*** Dull day on Wall Street...but am I a 'sourpuss?'...
*** Cisco's accounting under fire...and bond investors
are betting that Amazon will go belly up...
*** Three Darned Cheap stocks...Prometheus still
suffering...Why Americans love gridlock...and more.
*** Not a very exciting day on Wall Street. Blue chip
stocks rose. Techs fell. 1278 stocks advanced on the
NYSE; 1574 declined. There were 50 new highs registered,
78 new lows.
*** The Dow ended the day up 45 points. Half of that gain
came from acquisition target Honeywell. But the buyer,
GE, saw its shares fall $2.50...below $50.
*** Sellers did better than buyers, in other words. But
that is the way it works in a bear market. It is time to
be a seller, not a buyer. Sell the rallies. Don't buy the
dips.
*** The Nasdaq fell 14 points. Cisco dropped $1.50.
Microsoft fell $3. Amazon fell below $30 again.
*** I reported on the curious accounting practices at
Cisco last week. This week's Barron's follows up with an
article on the Cisco Kids' habit of 'pooling' acquisition
expenses.
*** "Just to refresh your memory," writes Abe Briloff in
Barron's, "under the pooling method of accounting for a
business combination, if Company A acquires Company B
paying, say, $100 million in stock, it would show as its
cost a mere $10 million, assuming that was the amount
listed on Company B's books as its shareholders' equity."

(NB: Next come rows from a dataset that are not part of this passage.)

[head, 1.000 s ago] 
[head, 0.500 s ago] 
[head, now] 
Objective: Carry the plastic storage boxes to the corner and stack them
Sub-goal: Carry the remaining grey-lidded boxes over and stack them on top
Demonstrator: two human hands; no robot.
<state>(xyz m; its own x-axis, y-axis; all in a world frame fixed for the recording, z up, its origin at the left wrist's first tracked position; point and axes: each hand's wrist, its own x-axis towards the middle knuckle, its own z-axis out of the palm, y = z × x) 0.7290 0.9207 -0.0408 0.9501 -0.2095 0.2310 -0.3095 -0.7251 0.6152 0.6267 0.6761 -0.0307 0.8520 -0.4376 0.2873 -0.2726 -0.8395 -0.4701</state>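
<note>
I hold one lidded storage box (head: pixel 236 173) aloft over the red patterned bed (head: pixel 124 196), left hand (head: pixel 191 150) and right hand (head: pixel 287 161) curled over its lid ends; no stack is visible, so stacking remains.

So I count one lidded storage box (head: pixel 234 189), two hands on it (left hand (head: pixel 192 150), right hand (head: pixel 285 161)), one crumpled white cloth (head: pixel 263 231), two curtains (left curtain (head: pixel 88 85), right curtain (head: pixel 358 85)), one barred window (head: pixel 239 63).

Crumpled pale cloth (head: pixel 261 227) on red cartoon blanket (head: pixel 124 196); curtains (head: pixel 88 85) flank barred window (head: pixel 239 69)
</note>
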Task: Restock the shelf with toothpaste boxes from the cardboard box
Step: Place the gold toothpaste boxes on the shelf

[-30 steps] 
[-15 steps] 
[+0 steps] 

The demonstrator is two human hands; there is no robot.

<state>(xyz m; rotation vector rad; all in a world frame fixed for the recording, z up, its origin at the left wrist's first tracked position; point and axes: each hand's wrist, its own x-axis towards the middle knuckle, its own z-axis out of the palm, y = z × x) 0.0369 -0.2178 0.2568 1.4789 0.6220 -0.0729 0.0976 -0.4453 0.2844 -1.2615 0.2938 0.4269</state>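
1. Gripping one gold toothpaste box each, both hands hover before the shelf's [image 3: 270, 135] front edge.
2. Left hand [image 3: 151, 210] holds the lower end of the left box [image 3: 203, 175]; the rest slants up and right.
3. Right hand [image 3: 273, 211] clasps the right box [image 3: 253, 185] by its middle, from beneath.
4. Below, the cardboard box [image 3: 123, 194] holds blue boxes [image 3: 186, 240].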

*** In 1999, for example, Cisco bought GeoTel for $2
billion in shares. How much did the Cisco Kids report as
the acquisition cost? Just $41 million, reports Briloff.
*** When you print your own money - as Cisco did with its
share certificates - you become pretty casual with the
way you spend it. Thus did Cisco pay out $6.9 billion
worth of shares for Cerent in June 1999. In the five
previous months, Cerent had revenues of less than $10
million...and lost $2 for every $1 in sales. Hey, but
with this kind of funny money, who really cares?
*** A similar acquisition of ArrowPoint cost the company
$5.7 billion in shares - and showed up as only $40
million in costs on Cisco's books.
*** The funny money is also useful for disguising labor
costs. Employees get options that are not recognized as
current operating costs. What would the P&L statement
look like if they were forced to account for the options
correctly? "If Cisco had treated the exercise of options
as they should be treated - that is, as a charge to
income," concludes Briloff, "the company would have
reported not the $2.1 billion in earnings it did report,
but a loss of $363 million..." I don't mean to be a
sourpuss, but investors should know what they're getting.
*** Elsewhere in Barron's I noticed what could be a much
more interesting company. Federated Dept. Stores is
selling at just 7.2 times estimated forward earnings.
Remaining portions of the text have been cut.